## [Action item]
Each entry below is to be extracted exactly.

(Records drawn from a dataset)
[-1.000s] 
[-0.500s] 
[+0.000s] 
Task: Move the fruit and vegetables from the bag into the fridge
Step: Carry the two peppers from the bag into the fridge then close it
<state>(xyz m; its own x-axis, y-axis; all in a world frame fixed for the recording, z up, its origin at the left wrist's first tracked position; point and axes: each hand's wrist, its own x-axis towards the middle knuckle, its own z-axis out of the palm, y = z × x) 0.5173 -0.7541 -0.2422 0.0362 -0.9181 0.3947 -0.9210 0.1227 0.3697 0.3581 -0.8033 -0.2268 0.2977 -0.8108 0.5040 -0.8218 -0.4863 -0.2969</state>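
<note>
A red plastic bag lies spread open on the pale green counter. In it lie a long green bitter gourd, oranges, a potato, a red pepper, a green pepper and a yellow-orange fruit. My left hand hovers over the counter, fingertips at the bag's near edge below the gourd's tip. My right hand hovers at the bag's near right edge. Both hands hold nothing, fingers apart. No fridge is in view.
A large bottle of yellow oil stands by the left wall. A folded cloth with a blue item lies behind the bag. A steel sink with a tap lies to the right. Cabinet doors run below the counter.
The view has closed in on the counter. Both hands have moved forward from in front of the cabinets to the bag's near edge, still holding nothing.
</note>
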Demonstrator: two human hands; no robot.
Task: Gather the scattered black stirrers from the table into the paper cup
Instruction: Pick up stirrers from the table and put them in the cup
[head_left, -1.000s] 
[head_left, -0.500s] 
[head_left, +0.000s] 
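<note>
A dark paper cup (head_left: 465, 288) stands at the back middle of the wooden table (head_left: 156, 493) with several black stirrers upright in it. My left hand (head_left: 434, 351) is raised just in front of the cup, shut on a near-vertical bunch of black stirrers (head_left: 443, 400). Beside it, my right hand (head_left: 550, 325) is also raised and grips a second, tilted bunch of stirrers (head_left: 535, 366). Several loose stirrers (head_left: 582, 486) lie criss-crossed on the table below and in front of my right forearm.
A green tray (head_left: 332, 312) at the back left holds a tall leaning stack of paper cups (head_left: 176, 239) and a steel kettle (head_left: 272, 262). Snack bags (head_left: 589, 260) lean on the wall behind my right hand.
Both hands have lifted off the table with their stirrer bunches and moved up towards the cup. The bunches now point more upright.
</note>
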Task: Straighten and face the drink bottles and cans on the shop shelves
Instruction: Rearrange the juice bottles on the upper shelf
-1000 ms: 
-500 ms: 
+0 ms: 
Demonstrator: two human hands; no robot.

## [Task output]
[-1.000s] 
[-0.500s] 
[+0.000s] 
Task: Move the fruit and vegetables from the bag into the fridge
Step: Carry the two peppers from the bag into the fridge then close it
<state>(xyz m; its own x-axis, y-axis; all in a world frame fixed for the recording, z up, its origin at the left wrist's first tracked position; point and axes: each hand's wrist, its own x-axis towards the middle knuckle, its own z-axis out of the palm, y = z × x) 0.5173 -0.7541 -0.2422 0.0362 -0.9181 0.3947 -0.9210 0.1227 0.3697 0.3581 -0.8033 -0.2268 0.2977 -0.8108 0.5040 -0.8218 -0.4863 -0.2969</state>
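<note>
A red plastic bag lies spread open on the pale green counter. In it lie a long green bitter gourd, oranges, a potato, a red pepper, a green pepper and a yellow-orange fruit. My left hand hovers over the counter, fingertips at the bag's near edge below the gourd's tip. My right hand hovers at the bag's near right edge. Both hands hold nothing, fingers apart. No fridge is in view.
A large bottle of yellow oil stands by the left wall. A folded cloth with a blue item lies behind the bag. A steel sink with a tap lies to the right. Cabinet doors run below the counter.
The view has closed in on the counter. Both hands have moved forward from in front of the cabinets to the bag's near edge, still holding nothing.
</note>
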Demonstrator: two human hands; no robot.
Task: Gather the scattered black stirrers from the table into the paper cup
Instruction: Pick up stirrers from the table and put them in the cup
[head_left, -1.000s] 
[head_left, -0.500s] 
[head_left, +0.000s] 
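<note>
A dark paper cup (head_left: 465, 288) stands at the back middle of the wooden table (head_left: 156, 493) with several black stirrers upright in it. My left hand (head_left: 434, 351) is raised just in front of the cup, shut on a near-vertical bunch of black stirrers (head_left: 443, 400). Beside it, my right hand (head_left: 550, 325) is also raised and grips a second, tilted bunch of stirrers (head_left: 535, 366). Several loose stirrers (head_left: 582, 486) lie criss-crossed on the table below and in front of my right forearm.
A green tray (head_left: 332, 312) at the back left holds a tall leaning stack of paper cups (head_left: 176, 239) and a steel kettle (head_left: 272, 262). Snack bags (head_left: 589, 260) lean on the wall behind my right hand.
Both hands have lifted off the table with their stirrer bunches and moved up towards the cup. The bunches now point more upright.
</note>
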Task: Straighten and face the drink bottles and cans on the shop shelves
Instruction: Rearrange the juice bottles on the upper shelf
-1000 ms: 
-500 ms: 
+0 ms: 
Demonstrator: two human hands; no robot.

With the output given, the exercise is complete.